Elsevier is a leading publisher and information provider for medical, academic and health-related organizations. Elsevier prides itself on supplying customers with the information they need to conduct research, perform experiments, aid patients, and achieve mission-critical objectives.
Despite Elsevier’s significant investments in search technology, their users found it increasingly time-consuming to extract the information they needed from this mountain of data. Facing Elsevier were four formidable challenges:
Lack of central repository. Each body of content existed in a separate database – either in a relational database format or a proprietary one – with several applications on each database.
Huge range of file formats. Normalizing content was extremely time-consuming. For one application project alone, there were 35 different document formats involved.
High cost. New functionality was time-consuming and expensive to build. The complex logic needed to deconstruct a document and analyze relationships between documents had to be built application-by-application.
Massive amounts of content. The final content repository was estimated to exceed 5 terabytes in size. It included: More than five million full-text journal articles across 1,800 journals; over 60 million citations and abstracts (separate from the articles); 20,000 in-print books; 9,000 out-of-print books; and thousands of informational pamphlets.
Recognizing the potential of tagged search elements, Elsevier kept pace with the evolution of descriptive signature technologies by investing in the benefits of XML. By the year 2004, Elsevier had reengineered their products along the lines of web service architectures, creating an XML repository offering new efficiencies to their IT staff and higher functionality for users.

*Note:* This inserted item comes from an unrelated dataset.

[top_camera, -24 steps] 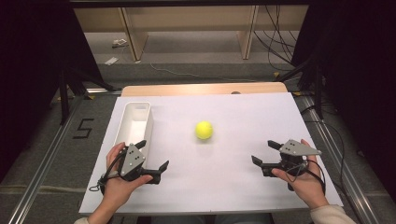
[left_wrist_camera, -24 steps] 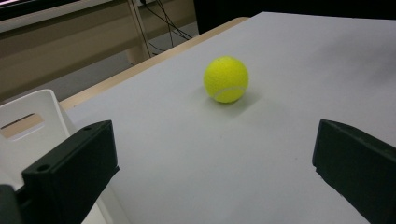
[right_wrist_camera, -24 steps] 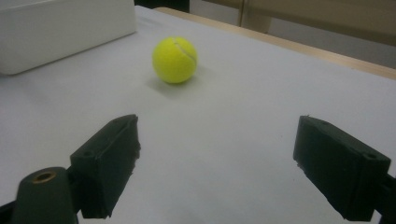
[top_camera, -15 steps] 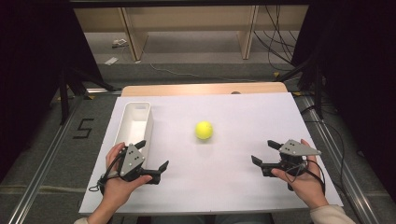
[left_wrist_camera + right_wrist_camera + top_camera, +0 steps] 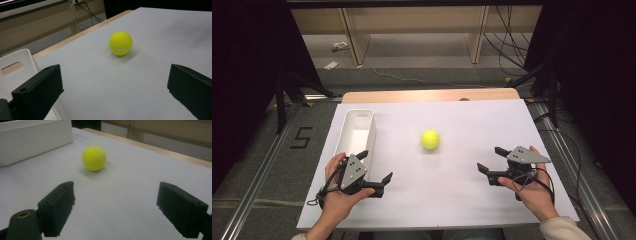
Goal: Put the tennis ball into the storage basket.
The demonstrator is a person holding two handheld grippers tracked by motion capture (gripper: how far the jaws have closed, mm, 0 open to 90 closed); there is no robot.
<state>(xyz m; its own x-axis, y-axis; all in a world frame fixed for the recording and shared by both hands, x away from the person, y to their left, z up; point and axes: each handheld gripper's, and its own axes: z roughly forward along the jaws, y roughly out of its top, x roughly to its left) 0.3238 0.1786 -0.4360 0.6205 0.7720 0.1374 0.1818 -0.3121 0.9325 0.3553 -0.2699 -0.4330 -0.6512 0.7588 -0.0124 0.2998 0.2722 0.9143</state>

But the apron strings of relational database technology still tied the company down to long, expensive product development cycles and less than optimal performance.
“We offered to show Elsevier how the MarkLogic Server could leverage their investment in XML to deliver on Elsevier’s vision,” recalls MarkLogic Co-founder and Chief Technologist Paul Pedersen. “Our promise was simple. Hand us any amount of data, as is, from your archives. We’ll hand you back an entirely new application based on that content.” The application MarkLogic delivered in just a few days was more flexible than anything Elsevier had online at the time. This accomplishment was all the more remarkable considering that the 0.5 terabytes of content loaded into MarkLogic Server was comprised of over 35 different formats. Impressed, Elsevier engaged MarkLogic and used MarkLogic Server to consolidate all of its archives, rapidly build new applications, and create value-added services from its repository.
The majority of our time on a project is consumed by deciding exactly how the content will be used and preparing it for the database. With MarkLogic, we’ve now cut that time in half.
MarkLogic has dramatically accelerated the deployment of Elsevier’s products and services, while greatly reducing the costs of content loading and design – translating into even faster research cycles and clinical diagnoses – thanks to a new generation of solutions for helping professionals find exactly the information they need, when they need it most.